ロストマーブルズ
「ねぇ、正直に答えて。最近何か変わったことがなかった? 過去のことを含めて、それを呼び起こさせる出来事、または何かそういう関係する人物との接触があったとか」

 さすがに鋭い指摘に、ポーカーフェイスが得意のジョーイも心が乱された。

 キノが駅でビー玉を転がした場面に遭遇してから、確かに過去の記憶が呼び起こされた。

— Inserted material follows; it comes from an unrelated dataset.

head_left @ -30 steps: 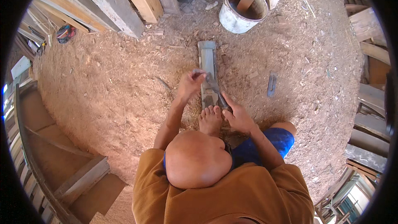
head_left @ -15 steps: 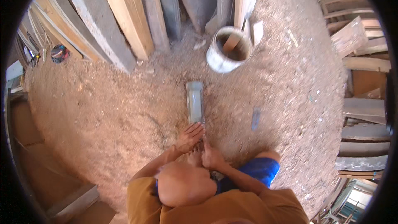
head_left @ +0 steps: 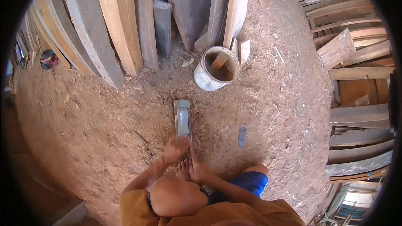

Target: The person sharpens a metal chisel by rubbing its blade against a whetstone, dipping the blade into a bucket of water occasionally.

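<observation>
A long grey block, which looks like a wet sharpening stone [head_left: 183, 122], lies on the ground in front of me. It points away from me, and its top shines. My left hand [head_left: 176, 150] reaches over its near end, its fingers smeared by motion. Close beside it my right hand [head_left: 198, 170] is closed, one finger or thumb pointing along the stone's near right edge. What it grips is too small and hidden to name. My bare foot [head_left: 183, 170] shows between the two hands, just short of the stone.
A white bucket [head_left: 205, 83] with a piece of wood in it stands beyond the stone. Right of the stone lies a flat grey-blue bar [head_left: 242, 134]. Upright boards [head_left: 113, 25] lean at the far left; stacked planks [head_left: 360, 115] line the right. Wood shavings cover the ground.
The whole view has shifted, so the stone and bucket now sit lower and farther left. My left hand has slid slightly farther along the stone; my right hand stays close beside it.
</observation>
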`<state>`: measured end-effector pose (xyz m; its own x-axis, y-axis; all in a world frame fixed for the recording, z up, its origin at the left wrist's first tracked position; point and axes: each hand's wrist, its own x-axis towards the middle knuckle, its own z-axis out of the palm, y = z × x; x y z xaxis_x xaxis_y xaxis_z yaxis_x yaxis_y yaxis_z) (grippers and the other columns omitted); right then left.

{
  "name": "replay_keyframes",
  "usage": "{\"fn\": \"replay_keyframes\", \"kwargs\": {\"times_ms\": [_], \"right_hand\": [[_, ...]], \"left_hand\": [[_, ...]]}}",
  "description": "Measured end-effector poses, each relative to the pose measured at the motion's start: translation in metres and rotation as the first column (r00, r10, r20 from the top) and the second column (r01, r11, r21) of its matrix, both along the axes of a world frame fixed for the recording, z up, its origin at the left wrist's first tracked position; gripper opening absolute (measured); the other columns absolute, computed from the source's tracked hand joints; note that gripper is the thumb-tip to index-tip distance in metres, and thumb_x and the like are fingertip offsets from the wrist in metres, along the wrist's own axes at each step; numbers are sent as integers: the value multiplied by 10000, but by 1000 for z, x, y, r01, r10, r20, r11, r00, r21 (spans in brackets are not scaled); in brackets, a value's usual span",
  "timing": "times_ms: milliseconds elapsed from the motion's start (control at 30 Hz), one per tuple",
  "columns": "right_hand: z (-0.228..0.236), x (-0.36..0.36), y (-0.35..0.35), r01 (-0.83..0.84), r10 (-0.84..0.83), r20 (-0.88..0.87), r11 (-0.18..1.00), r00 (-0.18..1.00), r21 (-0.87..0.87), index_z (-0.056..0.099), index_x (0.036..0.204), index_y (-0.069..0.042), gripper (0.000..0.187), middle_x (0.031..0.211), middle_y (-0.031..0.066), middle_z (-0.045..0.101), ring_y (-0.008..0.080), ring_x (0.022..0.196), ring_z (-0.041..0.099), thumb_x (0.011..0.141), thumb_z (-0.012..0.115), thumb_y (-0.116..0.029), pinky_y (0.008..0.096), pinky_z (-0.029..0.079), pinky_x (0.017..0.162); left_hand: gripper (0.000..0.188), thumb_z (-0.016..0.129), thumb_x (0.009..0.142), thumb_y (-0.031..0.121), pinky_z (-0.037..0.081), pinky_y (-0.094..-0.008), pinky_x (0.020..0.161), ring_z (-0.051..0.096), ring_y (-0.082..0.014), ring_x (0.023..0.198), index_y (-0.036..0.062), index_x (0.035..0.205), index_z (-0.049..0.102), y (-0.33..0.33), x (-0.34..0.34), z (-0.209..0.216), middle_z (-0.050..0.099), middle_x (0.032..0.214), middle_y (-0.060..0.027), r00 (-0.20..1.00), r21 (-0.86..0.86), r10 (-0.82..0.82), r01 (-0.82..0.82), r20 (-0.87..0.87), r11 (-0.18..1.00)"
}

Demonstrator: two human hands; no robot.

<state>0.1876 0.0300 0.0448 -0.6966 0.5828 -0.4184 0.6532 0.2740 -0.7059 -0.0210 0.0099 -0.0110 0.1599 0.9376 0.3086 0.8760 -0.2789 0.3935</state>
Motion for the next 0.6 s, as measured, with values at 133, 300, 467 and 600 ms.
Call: {"fn": "replay_keyframes", "kwargs": {"times_ms": [133, 300, 467, 600], "right_hand": [[-8, -66, 103, 8, -7, 82, 1000, 997, -16, 93, 1675, -34, 816, 896, 302, 717, 448, 714, 706, 1010, 536, -204, 543, 577, 684], [47, -60, 116, -46, 89, 197, 976, 976, -212, 84, 1681, -40, 819, 1164, 316, 631, 428, 880, 722, 1014, 522, -224, 546, 573, 781], [-3, 13, -10, -39, 43, -140, 999, 989, 29, 72, 1645, 90, 798, 1610, 345, 374, 446, 1305, 599, 1002, 499, -112, 499, 484, 1080], [7, -54, 76, 67, -68, -1, 995, 998, -68, 128, 1667, -22, 785, 1203, 331, 576, 430, 1065, 642, 999, 526, -128, 516, 523, 944]], "left_hand": [[371, 815, 824, 221, 463, -500, 1113, 716, -215, 1187, 106, 1169, 743, 94, -62, 18, 765, 1227, -81, 1000, -36, -4, 4, -12, 999], [440, 844, 786, 257, 485, -487, 1072, 699, -238, 1228, 99, 1186, 747, 90, -62, 33, 755, 1265, -71, 994, -106, -86, 93, 67, 990], [476, 754, 848, 279, 425, -574, 1071, 621, -206, 1346, 165, 1309, 718, -17, 3, -20, 717, 1352, -45, 989, -114, -92, 78, -117, 990], [472, 737, 873, 274, 299, -606, 1145, 604, -204, 1362, 167, 1331, 702, 71, -55, -21, 683, 1412, -65, 999, -132, 26, -28, -20, 991]]}}
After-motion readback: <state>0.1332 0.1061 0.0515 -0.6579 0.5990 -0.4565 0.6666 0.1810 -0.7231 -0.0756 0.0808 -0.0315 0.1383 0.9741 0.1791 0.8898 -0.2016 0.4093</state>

 自分も転がったビー玉になったようにずっと転がり続け、何かに触れると次の仕掛けが作動するようにスイッチが入り、新たな事に繋がっていく。

 めまぐるしく自分の周りが変化している。

 そしてギーというFBI捜査官との接触から、急激に危険が伴うようなことまで発展してしまった。

 これが一体何を意味しているのか、ジョーイ自身困惑しているが、それを正直に早川真須美に言う気分になれなかった。

 早川真須美が信用置けないというのではなく、自分で解決しなければならない使命感とでも言うべき感情が湧いていた。

「ジョーイ。何か隠しているでしょ。私に嘘をついてもだめよ」

 早川真須美の目が一層細まり厳しくなった。

「先生、別に嘘をつくつもりはありません。ただ今はまだ自分でもはっきりしないだけで、何を話していいのかわからない。確かに何か変わったって感じるけど、俺が話したくなるまで待って欲しい」

「ジョーイ、それじゃ私の仕事にならないじゃない。ここに来る意味がなくなっちゃうわよ」

「俺だって、こういうことは最初から続けたくはなかった。でも母親がうるさくて、無理に通ってるだけに過ぎない。俺は別に今のままでもいいと思っている。普通と違ってももう平気だ。見かけも充分普通じゃないしね」

「そこまで頑なに言われたら仕方ないわね。でもジョーイ、普通と違うって事に本当に平気なのね」

 早川真須美は一番大事なことのようにその部分を繰り返した。